Last night at 2:00 AM, you struck gold. You thought of the perfect app idea. It was brilliant. You spent the next four hours wireframing the interface, researching competitors, and designing the logo. You bought the dot-com domain name for $12.99. You went to sleep buzzing with electricity, convinced this was the idea that would change your life.
Two weeks later, the logo is sitting in an abandoned folder on your desktop. You never incorporated the LLC. You never wrote the code. The idea is dead. And you now own 15 domain names for businesses that will never exist.
ADHD individuals are statistically significantly more likely to become entrepreneurs. The neurobiology of ADHD—risk tolerance, rapid idea generation, and the ability to hyperfocus—is the exact cocktail required to innovate. You are genuinely a visionary. But a vision does not generate revenue.
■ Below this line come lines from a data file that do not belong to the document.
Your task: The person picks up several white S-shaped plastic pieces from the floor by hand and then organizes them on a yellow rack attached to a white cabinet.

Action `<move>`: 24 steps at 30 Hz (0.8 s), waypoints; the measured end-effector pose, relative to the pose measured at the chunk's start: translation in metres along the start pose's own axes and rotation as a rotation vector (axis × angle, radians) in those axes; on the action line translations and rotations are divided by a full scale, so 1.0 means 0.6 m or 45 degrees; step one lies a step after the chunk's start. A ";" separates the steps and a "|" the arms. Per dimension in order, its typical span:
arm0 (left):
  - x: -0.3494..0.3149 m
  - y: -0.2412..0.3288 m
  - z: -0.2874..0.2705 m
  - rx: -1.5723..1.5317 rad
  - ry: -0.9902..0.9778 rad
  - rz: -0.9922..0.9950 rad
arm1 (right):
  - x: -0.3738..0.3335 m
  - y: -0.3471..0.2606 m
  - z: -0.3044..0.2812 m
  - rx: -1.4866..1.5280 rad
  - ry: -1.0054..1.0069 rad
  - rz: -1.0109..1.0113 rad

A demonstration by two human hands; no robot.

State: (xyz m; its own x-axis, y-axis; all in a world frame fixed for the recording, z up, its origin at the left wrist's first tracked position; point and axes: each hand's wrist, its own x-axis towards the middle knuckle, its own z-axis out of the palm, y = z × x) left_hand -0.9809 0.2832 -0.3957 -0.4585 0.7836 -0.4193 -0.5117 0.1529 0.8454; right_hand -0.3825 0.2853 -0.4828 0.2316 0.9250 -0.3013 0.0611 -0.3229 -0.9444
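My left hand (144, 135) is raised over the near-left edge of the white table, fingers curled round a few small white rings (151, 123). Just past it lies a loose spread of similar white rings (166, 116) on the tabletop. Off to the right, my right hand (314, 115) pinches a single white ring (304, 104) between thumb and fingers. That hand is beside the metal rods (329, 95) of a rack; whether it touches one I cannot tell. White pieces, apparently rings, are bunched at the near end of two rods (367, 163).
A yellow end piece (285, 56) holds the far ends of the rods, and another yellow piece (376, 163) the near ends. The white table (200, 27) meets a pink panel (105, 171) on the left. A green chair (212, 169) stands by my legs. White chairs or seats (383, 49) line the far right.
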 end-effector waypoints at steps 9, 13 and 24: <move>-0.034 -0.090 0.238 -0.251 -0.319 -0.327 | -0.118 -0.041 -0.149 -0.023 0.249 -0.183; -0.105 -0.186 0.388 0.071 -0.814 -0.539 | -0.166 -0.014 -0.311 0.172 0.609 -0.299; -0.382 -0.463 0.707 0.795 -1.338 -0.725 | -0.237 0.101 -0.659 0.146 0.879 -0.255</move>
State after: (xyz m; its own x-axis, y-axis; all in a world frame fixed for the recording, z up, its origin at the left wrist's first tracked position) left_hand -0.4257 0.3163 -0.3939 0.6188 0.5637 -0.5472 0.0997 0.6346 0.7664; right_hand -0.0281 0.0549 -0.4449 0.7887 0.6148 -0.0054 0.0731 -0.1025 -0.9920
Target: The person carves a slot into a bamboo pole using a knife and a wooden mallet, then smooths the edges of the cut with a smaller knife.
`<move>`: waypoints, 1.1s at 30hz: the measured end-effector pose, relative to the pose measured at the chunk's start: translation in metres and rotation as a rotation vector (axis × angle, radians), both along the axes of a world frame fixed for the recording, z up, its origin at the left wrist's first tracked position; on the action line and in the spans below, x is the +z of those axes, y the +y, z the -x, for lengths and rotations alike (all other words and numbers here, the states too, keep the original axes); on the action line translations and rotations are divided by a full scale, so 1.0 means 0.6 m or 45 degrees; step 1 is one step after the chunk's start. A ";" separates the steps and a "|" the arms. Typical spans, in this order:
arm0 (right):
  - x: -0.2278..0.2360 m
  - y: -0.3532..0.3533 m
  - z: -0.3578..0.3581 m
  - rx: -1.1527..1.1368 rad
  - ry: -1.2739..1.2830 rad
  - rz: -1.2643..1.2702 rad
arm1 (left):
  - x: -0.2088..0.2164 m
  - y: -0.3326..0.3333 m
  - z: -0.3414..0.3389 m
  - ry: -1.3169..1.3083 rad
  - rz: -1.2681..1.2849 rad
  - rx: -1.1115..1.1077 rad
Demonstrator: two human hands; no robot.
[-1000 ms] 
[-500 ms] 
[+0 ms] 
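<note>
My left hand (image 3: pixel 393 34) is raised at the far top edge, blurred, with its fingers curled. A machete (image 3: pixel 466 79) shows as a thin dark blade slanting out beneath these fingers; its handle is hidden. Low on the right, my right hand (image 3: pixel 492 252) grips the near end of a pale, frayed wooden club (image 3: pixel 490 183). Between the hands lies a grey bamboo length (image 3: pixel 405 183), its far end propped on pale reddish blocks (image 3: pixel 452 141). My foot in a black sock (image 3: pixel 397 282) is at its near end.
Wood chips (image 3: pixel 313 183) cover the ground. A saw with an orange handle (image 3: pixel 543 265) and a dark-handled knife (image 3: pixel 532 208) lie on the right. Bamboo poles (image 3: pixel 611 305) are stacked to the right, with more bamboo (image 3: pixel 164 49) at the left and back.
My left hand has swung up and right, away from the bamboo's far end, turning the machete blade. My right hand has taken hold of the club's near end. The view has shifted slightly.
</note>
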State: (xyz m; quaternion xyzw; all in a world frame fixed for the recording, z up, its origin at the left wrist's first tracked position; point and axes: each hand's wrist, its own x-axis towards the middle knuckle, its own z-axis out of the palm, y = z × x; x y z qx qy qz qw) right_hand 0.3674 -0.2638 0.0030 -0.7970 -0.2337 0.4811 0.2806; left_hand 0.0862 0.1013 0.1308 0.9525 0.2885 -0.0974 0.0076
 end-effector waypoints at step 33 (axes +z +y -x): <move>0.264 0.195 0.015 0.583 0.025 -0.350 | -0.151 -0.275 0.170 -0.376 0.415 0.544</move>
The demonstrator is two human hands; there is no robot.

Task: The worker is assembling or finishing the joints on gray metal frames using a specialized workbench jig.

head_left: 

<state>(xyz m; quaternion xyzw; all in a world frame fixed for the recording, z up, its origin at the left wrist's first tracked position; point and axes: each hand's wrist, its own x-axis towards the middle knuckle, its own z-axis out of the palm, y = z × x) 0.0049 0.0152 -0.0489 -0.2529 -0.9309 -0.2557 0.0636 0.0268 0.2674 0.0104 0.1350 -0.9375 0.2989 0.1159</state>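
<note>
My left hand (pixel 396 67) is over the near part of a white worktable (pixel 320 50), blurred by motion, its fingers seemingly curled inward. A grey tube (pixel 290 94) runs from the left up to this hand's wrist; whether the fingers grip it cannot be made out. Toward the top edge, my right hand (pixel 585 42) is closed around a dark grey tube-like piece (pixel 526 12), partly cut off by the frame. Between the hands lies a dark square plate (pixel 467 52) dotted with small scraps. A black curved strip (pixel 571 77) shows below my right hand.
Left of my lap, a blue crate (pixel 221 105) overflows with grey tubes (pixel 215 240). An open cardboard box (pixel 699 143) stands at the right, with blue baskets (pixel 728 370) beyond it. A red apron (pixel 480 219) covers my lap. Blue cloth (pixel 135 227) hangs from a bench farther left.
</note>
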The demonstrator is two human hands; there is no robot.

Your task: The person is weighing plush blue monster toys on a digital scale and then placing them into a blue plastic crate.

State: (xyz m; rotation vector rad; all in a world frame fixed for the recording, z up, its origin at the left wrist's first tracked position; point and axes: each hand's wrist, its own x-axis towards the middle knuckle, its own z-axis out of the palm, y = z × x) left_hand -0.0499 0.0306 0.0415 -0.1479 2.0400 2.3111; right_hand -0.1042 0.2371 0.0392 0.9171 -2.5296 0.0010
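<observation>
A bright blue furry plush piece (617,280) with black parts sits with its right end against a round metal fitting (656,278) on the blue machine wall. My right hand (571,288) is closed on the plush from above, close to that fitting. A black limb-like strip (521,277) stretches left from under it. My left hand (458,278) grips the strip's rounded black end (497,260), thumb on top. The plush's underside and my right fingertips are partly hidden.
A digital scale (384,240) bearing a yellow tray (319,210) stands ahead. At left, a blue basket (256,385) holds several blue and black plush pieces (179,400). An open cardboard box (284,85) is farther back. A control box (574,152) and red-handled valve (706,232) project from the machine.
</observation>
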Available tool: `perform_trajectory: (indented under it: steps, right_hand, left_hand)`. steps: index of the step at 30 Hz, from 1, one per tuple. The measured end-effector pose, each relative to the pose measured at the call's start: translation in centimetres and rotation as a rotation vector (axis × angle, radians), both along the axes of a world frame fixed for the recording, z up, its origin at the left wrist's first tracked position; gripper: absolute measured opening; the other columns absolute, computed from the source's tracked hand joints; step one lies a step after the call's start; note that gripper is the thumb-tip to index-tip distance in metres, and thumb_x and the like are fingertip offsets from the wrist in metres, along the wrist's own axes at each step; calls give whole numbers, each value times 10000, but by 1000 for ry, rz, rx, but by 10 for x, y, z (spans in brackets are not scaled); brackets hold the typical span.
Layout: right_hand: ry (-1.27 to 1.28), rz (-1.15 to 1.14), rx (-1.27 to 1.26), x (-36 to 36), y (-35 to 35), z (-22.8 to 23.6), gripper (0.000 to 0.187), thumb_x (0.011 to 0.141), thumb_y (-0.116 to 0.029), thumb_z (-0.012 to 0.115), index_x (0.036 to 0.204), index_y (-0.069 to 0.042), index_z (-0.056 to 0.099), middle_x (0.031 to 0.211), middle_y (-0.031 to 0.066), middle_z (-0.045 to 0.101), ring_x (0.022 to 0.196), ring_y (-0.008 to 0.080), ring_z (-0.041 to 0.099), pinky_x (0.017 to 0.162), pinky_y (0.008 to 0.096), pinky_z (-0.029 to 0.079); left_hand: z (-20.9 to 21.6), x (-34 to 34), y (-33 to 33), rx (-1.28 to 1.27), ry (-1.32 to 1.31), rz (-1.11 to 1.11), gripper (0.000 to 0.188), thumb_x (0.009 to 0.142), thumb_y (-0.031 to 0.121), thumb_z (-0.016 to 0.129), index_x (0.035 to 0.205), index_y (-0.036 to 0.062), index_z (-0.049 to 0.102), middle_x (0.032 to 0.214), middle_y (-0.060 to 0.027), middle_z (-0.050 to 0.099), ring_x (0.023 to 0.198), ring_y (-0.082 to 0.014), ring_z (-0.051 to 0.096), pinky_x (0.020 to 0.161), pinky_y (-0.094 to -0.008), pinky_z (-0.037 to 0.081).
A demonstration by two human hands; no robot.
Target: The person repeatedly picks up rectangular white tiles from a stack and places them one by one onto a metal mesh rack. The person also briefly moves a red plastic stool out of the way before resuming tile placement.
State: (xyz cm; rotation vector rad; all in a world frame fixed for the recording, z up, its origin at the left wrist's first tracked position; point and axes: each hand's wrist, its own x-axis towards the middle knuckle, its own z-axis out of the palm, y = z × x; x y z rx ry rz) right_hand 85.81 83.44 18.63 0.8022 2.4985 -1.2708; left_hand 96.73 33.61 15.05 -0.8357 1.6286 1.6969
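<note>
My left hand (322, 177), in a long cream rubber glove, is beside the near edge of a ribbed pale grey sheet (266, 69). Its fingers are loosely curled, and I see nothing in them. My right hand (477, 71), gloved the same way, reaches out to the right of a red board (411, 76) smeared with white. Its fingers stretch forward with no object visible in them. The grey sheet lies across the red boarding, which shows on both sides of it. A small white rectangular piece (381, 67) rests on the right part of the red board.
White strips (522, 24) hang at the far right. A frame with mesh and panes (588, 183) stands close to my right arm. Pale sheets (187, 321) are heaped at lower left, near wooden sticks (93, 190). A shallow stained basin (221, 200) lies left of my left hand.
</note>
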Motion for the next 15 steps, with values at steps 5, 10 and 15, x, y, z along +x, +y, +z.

The fatal flaw in the ADHD business model is the complete reliance on novelty as the primary fuel source. Starting a business is 10% creating the product, and 90% boring, repetitive, excruciating grinding. When the novelty of the new logo wears off, you are faced with configuring email servers, figuring out sales tax, and writing copy. The dopamine plummets to zero.
Because the ADHD brain cannot function without chemical stimulation, it drops the business the moment "boring work" is required. To succeed as an ADHD entrepreneur, you cannot try to "force" yourself to do the boring work; you must ruthlessly outsource, automate, or partner-up to offload the execution.